= Beginning of Section =
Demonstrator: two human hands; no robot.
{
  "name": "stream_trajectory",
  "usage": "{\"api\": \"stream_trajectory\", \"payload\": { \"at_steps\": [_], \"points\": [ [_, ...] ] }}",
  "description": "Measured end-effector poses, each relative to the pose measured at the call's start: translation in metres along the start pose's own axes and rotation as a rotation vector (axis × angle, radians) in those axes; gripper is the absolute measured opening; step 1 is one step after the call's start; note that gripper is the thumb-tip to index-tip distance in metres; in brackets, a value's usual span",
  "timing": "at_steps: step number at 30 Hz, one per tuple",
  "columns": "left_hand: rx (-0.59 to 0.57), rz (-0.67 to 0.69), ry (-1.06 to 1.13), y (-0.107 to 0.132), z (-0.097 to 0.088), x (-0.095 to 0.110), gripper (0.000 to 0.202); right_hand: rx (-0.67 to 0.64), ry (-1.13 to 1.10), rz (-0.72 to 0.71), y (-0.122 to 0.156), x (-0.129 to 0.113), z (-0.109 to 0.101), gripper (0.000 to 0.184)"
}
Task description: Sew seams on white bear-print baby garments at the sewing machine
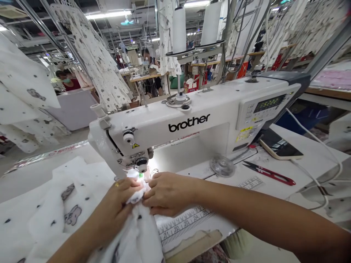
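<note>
A white sewing machine [153, 124] marked "brother" stands across the table, its lamp lit over the needle area. White printed fabric [141, 223] runs from the table's front edge up to the needle, and more of it lies bunched on the left. My left hand [120, 195], with a ring on one finger, is closed on the fabric just left of the needle area. From the right, my right hand [167, 193] pinches the same fabric close to the presser foot. The fingertips nearly meet there, and the needle itself is hard to make out.
Red-handled thread snips [270, 173], a phone [281, 144] with a cable and a clear round plastic piece [222, 165] lie to the right. A ruler strip [189, 221] runs along the table front. Thread cones [179, 31] stand above. Printed fabric [90, 54] hangs behind; other people sit farther back.
</note>
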State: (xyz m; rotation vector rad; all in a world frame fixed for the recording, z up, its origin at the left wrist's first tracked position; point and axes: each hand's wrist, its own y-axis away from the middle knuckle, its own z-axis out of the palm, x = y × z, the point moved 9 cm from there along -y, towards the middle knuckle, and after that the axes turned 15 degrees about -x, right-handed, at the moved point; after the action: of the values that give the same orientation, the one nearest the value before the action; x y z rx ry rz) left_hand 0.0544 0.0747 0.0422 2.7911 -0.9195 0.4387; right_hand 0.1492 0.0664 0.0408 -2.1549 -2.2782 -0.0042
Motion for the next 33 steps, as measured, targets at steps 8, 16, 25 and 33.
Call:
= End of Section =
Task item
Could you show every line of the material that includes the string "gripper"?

Solution
  "description": "Measured end-effector poses, each relative to the pose measured at the call's start: translation in metres along the start pose's own axes and rotation as a rotation vector (axis × angle, radians) in those axes; gripper is the absolute measured opening; step 1 is one step after the call's start; note that gripper is the thumb-tip to index-tip distance in metres; in brackets, a value's usual span",
  "columns": "left_hand: rx (-0.59 to 0.57), rz (-0.67 to 0.69), ry (-1.06 to 1.13), y (-0.107 to 0.132), z (-0.097 to 0.088), x (-0.095 to 0.110), gripper (0.000 to 0.202); right_hand: rx (-0.67 to 0.64), ry (-1.13 to 1.10), rz (-0.72 to 0.71), y (-0.122 to 0.156), x (-0.129 to 0.113), z (-0.109 to 0.101), gripper (0.000 to 0.184)"

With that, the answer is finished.